Each line below from the one containing "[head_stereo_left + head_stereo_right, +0" through the one containing "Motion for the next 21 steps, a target" is to be given again exactly, and no line outside that span.

[Opening DATASET section]

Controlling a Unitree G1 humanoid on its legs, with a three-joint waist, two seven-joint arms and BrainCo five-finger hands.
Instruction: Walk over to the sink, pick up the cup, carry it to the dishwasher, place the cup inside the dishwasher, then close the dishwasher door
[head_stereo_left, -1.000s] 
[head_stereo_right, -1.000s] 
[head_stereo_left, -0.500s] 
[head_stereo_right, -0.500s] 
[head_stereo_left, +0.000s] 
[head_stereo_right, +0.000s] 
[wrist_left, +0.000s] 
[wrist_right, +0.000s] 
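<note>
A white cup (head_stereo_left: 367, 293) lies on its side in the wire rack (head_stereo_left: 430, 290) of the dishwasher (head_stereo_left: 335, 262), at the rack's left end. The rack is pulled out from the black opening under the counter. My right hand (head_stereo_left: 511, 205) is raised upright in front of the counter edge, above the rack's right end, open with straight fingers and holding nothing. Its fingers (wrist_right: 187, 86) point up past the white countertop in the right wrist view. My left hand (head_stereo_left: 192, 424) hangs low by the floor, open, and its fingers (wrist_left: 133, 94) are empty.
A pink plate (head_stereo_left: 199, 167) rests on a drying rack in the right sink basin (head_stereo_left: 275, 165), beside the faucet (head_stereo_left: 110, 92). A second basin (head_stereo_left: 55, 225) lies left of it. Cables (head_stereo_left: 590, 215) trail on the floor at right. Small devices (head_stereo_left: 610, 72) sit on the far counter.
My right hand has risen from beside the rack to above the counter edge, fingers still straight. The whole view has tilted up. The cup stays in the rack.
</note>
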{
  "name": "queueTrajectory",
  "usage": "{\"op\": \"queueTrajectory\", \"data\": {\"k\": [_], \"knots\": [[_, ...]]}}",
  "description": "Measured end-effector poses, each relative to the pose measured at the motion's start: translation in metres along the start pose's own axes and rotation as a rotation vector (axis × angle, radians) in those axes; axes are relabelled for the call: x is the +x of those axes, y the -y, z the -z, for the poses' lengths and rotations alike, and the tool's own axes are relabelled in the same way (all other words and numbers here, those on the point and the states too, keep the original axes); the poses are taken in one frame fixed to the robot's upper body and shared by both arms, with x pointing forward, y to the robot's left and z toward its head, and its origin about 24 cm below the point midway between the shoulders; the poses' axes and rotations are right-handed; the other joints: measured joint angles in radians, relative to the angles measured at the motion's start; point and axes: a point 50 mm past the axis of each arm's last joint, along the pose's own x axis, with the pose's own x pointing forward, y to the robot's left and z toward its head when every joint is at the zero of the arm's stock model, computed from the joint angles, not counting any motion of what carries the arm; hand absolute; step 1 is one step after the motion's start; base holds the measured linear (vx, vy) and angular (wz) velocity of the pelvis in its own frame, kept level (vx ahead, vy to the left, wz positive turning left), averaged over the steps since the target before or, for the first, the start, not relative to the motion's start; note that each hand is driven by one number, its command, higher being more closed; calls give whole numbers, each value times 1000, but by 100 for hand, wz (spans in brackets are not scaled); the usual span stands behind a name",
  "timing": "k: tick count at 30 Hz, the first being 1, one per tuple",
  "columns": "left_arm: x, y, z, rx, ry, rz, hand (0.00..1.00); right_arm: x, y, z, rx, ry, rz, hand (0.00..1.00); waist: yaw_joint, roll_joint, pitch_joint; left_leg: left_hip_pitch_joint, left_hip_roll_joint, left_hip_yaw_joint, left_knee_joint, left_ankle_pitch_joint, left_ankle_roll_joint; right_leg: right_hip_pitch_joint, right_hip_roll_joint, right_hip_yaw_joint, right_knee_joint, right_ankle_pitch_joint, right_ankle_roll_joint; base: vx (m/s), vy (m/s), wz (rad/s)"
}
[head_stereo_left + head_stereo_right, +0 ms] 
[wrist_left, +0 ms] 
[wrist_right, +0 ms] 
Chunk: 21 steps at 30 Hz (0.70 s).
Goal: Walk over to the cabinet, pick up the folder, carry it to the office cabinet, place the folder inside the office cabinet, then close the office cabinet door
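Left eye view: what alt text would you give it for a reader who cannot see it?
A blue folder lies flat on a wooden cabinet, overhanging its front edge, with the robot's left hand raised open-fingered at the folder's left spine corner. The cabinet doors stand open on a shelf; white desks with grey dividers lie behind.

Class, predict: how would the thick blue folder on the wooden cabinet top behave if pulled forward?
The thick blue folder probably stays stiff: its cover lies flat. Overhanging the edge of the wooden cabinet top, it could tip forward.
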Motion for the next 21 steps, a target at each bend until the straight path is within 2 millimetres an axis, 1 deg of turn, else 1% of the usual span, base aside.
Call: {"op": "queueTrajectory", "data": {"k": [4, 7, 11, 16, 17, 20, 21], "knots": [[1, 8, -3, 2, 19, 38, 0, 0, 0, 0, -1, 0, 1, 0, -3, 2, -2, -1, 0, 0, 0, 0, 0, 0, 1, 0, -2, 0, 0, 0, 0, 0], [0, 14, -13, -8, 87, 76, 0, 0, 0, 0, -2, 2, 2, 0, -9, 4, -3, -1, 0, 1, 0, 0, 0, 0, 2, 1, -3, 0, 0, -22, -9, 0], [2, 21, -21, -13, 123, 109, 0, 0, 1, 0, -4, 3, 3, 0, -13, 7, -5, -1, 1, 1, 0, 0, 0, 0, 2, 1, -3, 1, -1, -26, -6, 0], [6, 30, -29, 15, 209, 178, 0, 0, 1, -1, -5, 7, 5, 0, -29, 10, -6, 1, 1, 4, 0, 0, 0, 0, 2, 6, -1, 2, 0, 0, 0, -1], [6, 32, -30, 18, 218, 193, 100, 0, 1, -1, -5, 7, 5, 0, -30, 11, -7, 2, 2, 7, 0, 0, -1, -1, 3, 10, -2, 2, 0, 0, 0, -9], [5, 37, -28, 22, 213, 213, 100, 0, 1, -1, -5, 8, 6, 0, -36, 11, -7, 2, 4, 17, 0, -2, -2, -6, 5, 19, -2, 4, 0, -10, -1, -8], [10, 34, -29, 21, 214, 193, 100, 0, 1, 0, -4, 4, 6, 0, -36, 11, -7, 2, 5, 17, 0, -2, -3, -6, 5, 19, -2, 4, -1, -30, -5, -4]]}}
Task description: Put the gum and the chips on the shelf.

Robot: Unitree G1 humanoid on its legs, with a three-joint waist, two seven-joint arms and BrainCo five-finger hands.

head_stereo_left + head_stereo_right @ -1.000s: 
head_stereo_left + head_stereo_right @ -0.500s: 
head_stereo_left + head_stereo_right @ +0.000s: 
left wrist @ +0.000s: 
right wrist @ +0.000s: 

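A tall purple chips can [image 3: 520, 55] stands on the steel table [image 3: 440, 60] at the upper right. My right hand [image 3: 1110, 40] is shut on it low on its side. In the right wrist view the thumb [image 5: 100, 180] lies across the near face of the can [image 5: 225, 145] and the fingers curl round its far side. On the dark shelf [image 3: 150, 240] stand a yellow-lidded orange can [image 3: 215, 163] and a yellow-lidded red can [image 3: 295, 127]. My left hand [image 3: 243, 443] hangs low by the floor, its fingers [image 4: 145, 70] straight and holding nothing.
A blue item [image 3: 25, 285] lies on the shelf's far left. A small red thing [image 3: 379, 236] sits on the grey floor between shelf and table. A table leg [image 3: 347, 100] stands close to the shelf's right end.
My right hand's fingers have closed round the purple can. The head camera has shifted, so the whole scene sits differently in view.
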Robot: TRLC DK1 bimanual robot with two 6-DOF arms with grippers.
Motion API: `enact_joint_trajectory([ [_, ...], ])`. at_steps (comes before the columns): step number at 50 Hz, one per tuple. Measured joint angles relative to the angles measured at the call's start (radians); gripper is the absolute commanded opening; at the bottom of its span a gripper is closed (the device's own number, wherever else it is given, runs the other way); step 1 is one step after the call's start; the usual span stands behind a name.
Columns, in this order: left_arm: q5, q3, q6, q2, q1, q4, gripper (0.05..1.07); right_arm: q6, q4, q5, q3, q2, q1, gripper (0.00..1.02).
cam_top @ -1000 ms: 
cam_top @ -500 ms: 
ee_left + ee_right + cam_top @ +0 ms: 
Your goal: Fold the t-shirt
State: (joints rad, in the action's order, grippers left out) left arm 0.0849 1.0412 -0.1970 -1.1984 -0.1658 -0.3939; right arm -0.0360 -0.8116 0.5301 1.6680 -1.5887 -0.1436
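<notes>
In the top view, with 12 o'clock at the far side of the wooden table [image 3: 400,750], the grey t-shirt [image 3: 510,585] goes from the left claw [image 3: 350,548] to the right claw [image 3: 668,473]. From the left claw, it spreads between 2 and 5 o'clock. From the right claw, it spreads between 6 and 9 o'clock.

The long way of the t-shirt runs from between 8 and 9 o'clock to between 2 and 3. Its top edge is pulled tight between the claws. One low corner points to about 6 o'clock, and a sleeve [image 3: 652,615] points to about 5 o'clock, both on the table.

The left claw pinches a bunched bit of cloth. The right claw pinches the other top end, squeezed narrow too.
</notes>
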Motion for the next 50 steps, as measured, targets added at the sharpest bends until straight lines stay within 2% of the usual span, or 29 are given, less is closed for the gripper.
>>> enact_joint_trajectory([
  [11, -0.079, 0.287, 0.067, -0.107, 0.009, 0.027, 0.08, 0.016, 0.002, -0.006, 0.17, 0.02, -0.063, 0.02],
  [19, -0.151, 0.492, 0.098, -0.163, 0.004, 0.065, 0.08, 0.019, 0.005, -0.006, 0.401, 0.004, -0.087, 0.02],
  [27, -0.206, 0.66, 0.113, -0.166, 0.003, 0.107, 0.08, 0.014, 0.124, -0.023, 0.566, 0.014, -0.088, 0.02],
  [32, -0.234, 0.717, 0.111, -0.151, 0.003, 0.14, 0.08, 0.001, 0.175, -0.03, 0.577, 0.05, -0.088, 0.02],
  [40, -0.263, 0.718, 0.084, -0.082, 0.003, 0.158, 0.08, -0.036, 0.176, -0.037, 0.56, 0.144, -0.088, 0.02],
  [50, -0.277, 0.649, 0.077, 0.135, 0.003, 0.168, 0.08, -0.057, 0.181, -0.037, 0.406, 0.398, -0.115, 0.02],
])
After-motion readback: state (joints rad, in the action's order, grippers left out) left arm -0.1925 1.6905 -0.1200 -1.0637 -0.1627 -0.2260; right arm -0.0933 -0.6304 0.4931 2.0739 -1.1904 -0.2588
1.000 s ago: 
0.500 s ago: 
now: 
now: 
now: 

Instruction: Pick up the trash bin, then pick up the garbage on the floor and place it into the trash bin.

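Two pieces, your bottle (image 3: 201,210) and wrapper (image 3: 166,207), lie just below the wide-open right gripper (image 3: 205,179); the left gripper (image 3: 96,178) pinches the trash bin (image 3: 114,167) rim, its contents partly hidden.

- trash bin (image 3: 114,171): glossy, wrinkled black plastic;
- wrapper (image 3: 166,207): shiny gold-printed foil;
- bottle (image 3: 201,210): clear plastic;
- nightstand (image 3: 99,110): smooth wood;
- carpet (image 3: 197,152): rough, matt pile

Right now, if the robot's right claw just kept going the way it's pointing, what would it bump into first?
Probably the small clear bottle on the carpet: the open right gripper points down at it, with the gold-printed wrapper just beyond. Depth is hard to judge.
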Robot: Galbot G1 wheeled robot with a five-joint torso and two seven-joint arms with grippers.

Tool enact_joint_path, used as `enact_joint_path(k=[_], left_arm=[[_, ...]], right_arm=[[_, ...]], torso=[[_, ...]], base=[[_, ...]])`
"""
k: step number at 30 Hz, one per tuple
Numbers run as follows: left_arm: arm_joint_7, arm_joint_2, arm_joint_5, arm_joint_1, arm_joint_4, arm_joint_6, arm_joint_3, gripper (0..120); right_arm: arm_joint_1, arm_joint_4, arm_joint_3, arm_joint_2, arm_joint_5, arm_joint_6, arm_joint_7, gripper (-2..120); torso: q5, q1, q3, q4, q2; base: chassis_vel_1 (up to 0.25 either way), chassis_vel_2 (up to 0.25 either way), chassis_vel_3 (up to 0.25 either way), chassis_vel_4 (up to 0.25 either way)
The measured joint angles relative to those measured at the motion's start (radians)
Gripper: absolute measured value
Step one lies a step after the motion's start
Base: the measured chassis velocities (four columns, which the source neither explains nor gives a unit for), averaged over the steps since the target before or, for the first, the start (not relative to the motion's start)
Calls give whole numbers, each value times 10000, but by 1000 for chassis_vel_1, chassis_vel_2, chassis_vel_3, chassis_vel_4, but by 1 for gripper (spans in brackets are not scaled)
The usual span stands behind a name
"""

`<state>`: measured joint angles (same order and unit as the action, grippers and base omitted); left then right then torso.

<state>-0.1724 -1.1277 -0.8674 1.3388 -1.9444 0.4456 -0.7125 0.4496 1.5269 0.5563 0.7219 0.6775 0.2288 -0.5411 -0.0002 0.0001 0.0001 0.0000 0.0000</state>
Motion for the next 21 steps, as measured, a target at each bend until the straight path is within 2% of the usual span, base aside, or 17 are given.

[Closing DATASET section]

• SOLUTION TO THIS EXERCISE
[head_stereo_left + head_stereo_right, +0 ms] 
[wrist_left, +0 ms] 
[wrist_right, +0 ms] 
Chunk: 21 steps at 30 Hz (0.70 s).
Goal: Walk over to the cabinet, pick up the folder, carry it to the office cabinet, place the folder inside the office cabinet, then close the office cabinet door
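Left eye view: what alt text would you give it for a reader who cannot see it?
A blue folder lies flat on a wooden cabinet, overhanging its front edge, with the robot's left hand raised open-fingered at the folder's left spine corner. The cabinet doors stand open on a shelf; white desks with grey dividers lie behind.

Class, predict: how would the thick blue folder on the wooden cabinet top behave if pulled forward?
The thick blue folder probably stays stiff: its cover lies flat. Overhanging the edge of the wooden cabinet top, it could tip forward.
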Motion for the next 21 steps, a target at each bend until the straight path is within 2 millimetres an axis, 1 deg of turn, else 1% of the usual span, base aside.

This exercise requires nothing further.